A court upheld an ordinance that restricted development standards in designated overlay zones to protect wildlife corridors, finding that it did not establish a “use” that would be subject to certain requirements of the Surface Mining and Reclamation Act (SMARA).  The court also upheld the County’s reliance on CEQA exemptions for the protection of a natural resource and the environment.  It held that the Class 7 exemption requires only protection of a natural resource, not protection of the entire environment, and that a potential for environmental impacts was not sufficient to defeat an exemption.  California Construction and Industrial Materials Association v. County of Ventura, 97 Cal. App. 5th 1 (2023).

The County of Ventura enacted an ordinance creating two overlay zones designed to preserve wildlife corridors. The overlay zones were applied to rural areas, including those in which extraction of minerals could occur. The County found the project exempt from CEQA. Two associations sued, claiming the ordinance violated both SMARA and CEQA.  The court rejected all claims.

SMARA requires that, prior to “permitting a use” that would threaten the potential to extract minerals, the County must submit a statement specifying its reasons to the state for review.  The court agreed with the County that the wildlife corridor ordinance was not subject to this requirement.  In discussing what the Legislature meant by “permitting a use,” the court concluded that had the Legislature intended to include changes in permitting requirements, it would have said so. Further, “permitting a use” did not mean simply changing permitting requirements that may have the potential for changing what uses are permitted.  The court also rejected the project opponents’ argument that the ordinance permits a “use” consisting of a wildlife corridor, noting that the use is by wildlife.  “We are confident that wildlife is loath to seek permission from the County.”  The ordinance only set standards for future developments that might otherwise interfere with wildlife movement, which was not a use.  Finally, the opponents could not show prejudice.  “Nothing in the record shows it is reasonably probably that the Project Opponents would have obtained a more favorable result had the County issued a statement of reasons.” 

The court then addressed the CEQA claims.  The County relied on the common sense CEQA exemption, where it can be seen with certainty there is no possibility that the activity in question may have a significant effect on the environment, and on the Class 7 and Class 8 categorical exemptions, which apply to actions taken by regulatory agencies to assure the maintenance, restoration, or enhancement of a natural resource or the environment.

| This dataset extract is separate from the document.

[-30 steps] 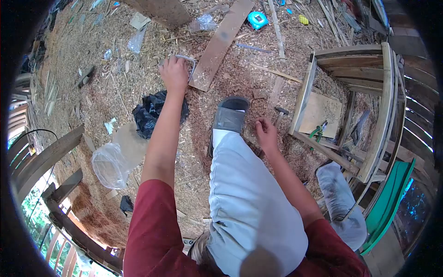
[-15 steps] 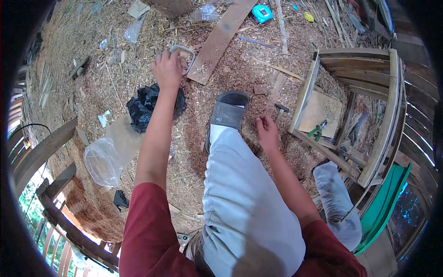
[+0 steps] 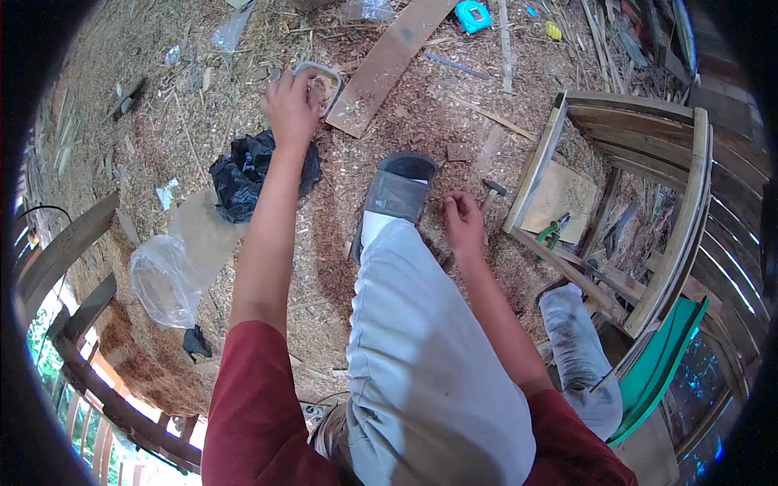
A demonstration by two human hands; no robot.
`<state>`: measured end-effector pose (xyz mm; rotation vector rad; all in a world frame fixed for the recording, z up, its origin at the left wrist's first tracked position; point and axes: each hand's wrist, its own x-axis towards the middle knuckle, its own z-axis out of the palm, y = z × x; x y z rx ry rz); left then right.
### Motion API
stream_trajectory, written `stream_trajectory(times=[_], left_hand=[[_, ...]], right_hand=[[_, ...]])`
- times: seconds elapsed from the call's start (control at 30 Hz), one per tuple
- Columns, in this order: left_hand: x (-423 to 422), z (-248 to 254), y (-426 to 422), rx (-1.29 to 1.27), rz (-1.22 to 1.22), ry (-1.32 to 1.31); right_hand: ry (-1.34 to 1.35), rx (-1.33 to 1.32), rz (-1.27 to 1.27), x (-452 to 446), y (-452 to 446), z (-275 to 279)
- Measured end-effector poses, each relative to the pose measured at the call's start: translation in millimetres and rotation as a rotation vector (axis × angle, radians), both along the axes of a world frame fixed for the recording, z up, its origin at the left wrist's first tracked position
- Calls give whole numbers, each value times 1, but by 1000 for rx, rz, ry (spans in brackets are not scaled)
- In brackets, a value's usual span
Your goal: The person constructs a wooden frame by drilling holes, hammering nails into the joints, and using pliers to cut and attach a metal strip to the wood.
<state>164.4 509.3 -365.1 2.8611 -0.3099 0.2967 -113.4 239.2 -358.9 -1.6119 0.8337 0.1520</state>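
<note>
My left hand (image 3: 292, 109) reaches down to the ground with its fingers curled at the left side of a grey curved frame (image 3: 336, 78). The hand hides part of that frame, so its kind does not show. A brown wooden board (image 3: 393, 69) lies just right of it. Below my left wrist sits a crumpled black plastic bag (image 3: 235, 182). My right hand (image 3: 463, 227) is closed, thumb and fingertips pressed together, and anything small between them is too small to make out. Close behind it lies a hammer (image 3: 495, 188), its handle partly covered by the hand.
Wood shavings cover the ground. A wooden frame structure (image 3: 531, 174) stands at right, with green-handled pliers (image 3: 554, 230) by its lower rail. A turquoise tape measure (image 3: 473, 16) lies at the top, a clear plastic bag (image 3: 166, 279) at left. My sandalled foot (image 3: 397, 194) is between my hands.
The view has shifted slightly. My left hand's fingers have shifted a little at the curved frame, which keeps its place beside the board. My right hand stays closed near the hammer.
</note>
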Motion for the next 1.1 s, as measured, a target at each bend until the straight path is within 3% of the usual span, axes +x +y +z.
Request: stream_trajectory(times=[0.2,0.33,0.53,0.7,0.83,0.93,1.1], left_hand=[[-8,-2,13,-220,-2,-48],[-9,5,13,-185,105,-46],[-6,14,3,-58,136,-76],[1,6,2,2,185,-57],[8,-4,5,65,150,-102],[6,-4,4,99,116,-129],[7,-5,4,92,103,-113]], right_hand=[[20,-11,-37,4,-10,-8],[112,55,-70,11,-12,0],[-6,-104,-33,16,-3,-15],[-36,2,-84,23,6,-4],[-163,-72,-58,17,5,-18],[1,-28,-69,12,2,-13],[-42,57,-104,2,2,-18]])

The court found that there was ample evidence to support the exemptions, including reports regarding the need to preserve wildlife corridors. It rejected the opponents’ argument that mining activity would be diverted elsewhere, since nothing in the ordinance prohibited the extraction of minerals. It also ruled that the exemptions do not require a showing that the project will protect the entire environment; Class 7 requires only protection of “a natural resource.”  

The court also addressed the opponents’ reliance on Wildlife Alive v. Chickering, 18 Cal. 3d 190 (1976), which stated that a reasonable possibility of a significant effect made an exemption improper.  Wildlife Alive was disapproved in Berkeley Hillside Preservation v. City of Berkeley, 60 Cal. 4th 1086, 1102 (2015), in which the California Supreme Court concluded “the Legislature, through the Guidelines, intended to enumerate classes of projects that are exempt from CEQA because, notwithstanding their potential effect on the environment, they already ‘have been determined not to have a significant effect on the environment.’”  Accordingly, the potential for a significant impact was not relevant; instead, the court is to review whether the decision that the project fits within the category is supported by substantial evidence. The court then rejected the argument that unusual circumstances established an exception that precluded application of the exemptions. The opponents cited no evidence that the project was significantly larger than other projects in its class. Also, while the opponents pointed out that the project overlays 10,000 acres of classified mineral resources, they cited no evidence that other projects in Classes 7 and 8 do not overlay similar resources.